» **Exercise**
So that nothing is lost, write out all the lines below exactly.

————

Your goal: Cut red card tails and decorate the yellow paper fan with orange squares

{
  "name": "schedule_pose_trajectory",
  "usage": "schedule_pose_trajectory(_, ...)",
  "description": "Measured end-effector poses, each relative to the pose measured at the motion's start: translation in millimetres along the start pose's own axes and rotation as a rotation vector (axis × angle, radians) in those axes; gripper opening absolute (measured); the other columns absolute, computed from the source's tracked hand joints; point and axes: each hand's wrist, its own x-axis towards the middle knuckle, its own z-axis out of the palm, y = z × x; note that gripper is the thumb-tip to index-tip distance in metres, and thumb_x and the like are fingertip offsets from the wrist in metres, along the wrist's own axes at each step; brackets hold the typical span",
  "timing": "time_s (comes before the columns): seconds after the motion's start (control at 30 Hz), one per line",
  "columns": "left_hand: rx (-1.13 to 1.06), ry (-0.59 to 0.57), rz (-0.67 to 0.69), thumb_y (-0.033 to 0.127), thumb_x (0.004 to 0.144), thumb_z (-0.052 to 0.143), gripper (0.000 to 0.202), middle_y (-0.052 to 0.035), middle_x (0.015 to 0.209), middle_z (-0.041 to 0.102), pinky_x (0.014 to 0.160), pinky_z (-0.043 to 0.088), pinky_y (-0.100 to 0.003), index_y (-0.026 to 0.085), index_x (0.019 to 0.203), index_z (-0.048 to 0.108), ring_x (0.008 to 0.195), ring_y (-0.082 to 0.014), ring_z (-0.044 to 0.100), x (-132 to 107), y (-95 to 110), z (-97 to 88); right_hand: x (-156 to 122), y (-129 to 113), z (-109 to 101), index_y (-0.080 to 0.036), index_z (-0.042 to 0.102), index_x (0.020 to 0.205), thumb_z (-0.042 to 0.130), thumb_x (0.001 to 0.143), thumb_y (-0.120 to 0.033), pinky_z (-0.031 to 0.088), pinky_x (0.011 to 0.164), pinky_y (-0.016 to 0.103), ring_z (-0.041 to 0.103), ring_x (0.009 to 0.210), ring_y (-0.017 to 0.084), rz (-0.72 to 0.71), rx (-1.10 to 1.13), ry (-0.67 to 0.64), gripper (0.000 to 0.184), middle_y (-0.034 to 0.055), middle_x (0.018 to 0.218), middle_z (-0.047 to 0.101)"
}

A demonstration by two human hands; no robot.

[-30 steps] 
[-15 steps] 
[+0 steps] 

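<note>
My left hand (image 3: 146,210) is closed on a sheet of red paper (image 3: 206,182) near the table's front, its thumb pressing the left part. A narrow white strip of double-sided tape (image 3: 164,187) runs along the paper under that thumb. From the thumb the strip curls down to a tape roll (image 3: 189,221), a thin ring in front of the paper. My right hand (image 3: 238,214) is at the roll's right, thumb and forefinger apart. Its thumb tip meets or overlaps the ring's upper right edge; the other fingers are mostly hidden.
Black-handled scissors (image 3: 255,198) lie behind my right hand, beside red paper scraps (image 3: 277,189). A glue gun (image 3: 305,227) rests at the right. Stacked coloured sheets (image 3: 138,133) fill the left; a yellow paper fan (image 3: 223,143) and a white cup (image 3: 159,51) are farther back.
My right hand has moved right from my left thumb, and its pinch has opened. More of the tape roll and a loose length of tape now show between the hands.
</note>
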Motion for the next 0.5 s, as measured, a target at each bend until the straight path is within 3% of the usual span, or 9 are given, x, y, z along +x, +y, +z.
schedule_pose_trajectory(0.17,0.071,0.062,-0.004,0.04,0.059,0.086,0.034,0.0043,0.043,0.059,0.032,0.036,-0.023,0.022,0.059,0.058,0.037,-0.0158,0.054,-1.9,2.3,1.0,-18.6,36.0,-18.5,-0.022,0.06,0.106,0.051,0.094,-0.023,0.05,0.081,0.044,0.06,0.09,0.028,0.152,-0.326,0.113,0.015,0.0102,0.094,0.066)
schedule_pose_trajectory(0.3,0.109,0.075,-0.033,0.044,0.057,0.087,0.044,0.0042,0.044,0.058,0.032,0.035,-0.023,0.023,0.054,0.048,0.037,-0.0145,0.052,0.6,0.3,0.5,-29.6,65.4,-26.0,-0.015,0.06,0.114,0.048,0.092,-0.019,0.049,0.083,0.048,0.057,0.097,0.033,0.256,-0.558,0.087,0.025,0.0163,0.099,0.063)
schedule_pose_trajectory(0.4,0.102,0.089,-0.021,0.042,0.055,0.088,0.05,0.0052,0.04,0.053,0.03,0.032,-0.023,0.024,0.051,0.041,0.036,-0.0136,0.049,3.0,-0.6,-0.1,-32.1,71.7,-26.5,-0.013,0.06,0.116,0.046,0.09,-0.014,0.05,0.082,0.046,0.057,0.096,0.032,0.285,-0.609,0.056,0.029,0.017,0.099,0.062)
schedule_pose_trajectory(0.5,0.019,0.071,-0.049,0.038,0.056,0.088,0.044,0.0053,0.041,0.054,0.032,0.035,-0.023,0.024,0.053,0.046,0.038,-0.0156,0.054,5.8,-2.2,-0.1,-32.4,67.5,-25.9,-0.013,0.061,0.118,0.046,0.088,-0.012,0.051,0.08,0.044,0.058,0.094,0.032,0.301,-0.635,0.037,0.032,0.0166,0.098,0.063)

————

» **Answer to this problem**
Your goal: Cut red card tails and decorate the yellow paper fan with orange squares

{
  "name": "schedule_pose_trajectory",
  "usage": "schedule_pose_trajectory(_, ...)",
  "description": "Measured end-effector poses, each relative to the pose measured at the motion's start: translation in millimetres along the start pose's own axes and rotation as a rotation vector (axis × angle, radians) in those axes; gripper opening absolute (measured); the other columns absolute, computed from the source's tracked hand joints; point and axes: each hand's wrist, its own x-axis towards the middle knuckle, its own z-axis out of the palm, y = z × x; note that gripper is the thumb-tip to index-tip distance in metres, and thumb_x and the like are fingertip offsets from the wrist in metres, along the wrist's own axes at each step; brackets hold the typical span",
  "timing": "time_s (comes before the columns): seconds after the motion's start (control at 30 Hz), one per line",
  "columns": "left_hand: rx (-1.13 to 1.06), ry (-0.59 to 0.57), rz (-0.67 to 0.69), thumb_y (-0.033 to 0.127), thumb_x (0.004 to 0.144), thumb_z (-0.052 to 0.143), gripper (0.000 to 0.202), middle_y (-0.052 to 0.035), middle_x (0.015 to 0.209), middle_z (-0.041 to 0.102), pinky_x (0.014 to 0.160), pinky_z (-0.043 to 0.088), pinky_y (-0.100 to 0.003), index_y (-0.026 to 0.085), index_x (0.019 to 0.203), index_z (-0.048 to 0.108), ring_x (0.008 to 0.195), ring_y (-0.082 to 0.014), ring_z (-0.044 to 0.100), x (-132 to 107), y (-95 to 110), z (-97 to 88); right_hand: x (-156 to 122), y (-129 to 113), z (-109 to 101), index_y (-0.080 to 0.036), index_z (-0.042 to 0.102), index_x (0.020 to 0.205), thumb_z (-0.042 to 0.130), thumb_x (0.001 to 0.143), thumb_y (-0.120 to 0.033), pinky_z (-0.031 to 0.088), pinky_x (0.011 to 0.164), pinky_y (-0.016 to 0.103), ring_z (-0.041 to 0.103), ring_x (0.009 to 0.210), ring_y (-0.017 to 0.084), rz (-0.72 to 0.71), rx (-1.10 to 1.13), ry (-0.67 to 0.64), gripper (0.000 to 0.184), middle_y (-0.034 to 0.055), middle_x (0.018 to 0.218), middle_z (-0.047 to 0.101)"
}

A demonstration by two human hands; no robot.

[-30 steps] 
[-15 steps] 
[+0 steps] 

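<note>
My left hand (image 3: 146,210) is closed on a sheet of red paper (image 3: 206,182) near the table's front, its thumb pressing the left part. A narrow white strip of double-sided tape (image 3: 164,187) runs along the paper under that thumb. From the thumb the strip curls down to a tape roll (image 3: 189,221), a thin ring in front of the paper. My right hand (image 3: 238,214) is at the roll's right, thumb and forefinger apart. Its thumb tip meets or overlaps the ring's upper right edge; the other fingers are mostly hidden.
Black-handled scissors (image 3: 255,198) lie behind my right hand, beside red paper scraps (image 3: 277,189). A glue gun (image 3: 305,227) rests at the right. Stacked coloured sheets (image 3: 138,133) fill the left; a yellow paper fan (image 3: 223,143) and a white cup (image 3: 159,51) are farther back.
My right hand has moved right from my left thumb, and its pinch has opened. More of the tape roll and a loose length of tape now show between the hands.
</note>
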Motion for the next 0.5 s, as measured, a target at each bend until the straight path is within 3% of the usual span, or 9 are given, x, y, z along +x, +y, +z.
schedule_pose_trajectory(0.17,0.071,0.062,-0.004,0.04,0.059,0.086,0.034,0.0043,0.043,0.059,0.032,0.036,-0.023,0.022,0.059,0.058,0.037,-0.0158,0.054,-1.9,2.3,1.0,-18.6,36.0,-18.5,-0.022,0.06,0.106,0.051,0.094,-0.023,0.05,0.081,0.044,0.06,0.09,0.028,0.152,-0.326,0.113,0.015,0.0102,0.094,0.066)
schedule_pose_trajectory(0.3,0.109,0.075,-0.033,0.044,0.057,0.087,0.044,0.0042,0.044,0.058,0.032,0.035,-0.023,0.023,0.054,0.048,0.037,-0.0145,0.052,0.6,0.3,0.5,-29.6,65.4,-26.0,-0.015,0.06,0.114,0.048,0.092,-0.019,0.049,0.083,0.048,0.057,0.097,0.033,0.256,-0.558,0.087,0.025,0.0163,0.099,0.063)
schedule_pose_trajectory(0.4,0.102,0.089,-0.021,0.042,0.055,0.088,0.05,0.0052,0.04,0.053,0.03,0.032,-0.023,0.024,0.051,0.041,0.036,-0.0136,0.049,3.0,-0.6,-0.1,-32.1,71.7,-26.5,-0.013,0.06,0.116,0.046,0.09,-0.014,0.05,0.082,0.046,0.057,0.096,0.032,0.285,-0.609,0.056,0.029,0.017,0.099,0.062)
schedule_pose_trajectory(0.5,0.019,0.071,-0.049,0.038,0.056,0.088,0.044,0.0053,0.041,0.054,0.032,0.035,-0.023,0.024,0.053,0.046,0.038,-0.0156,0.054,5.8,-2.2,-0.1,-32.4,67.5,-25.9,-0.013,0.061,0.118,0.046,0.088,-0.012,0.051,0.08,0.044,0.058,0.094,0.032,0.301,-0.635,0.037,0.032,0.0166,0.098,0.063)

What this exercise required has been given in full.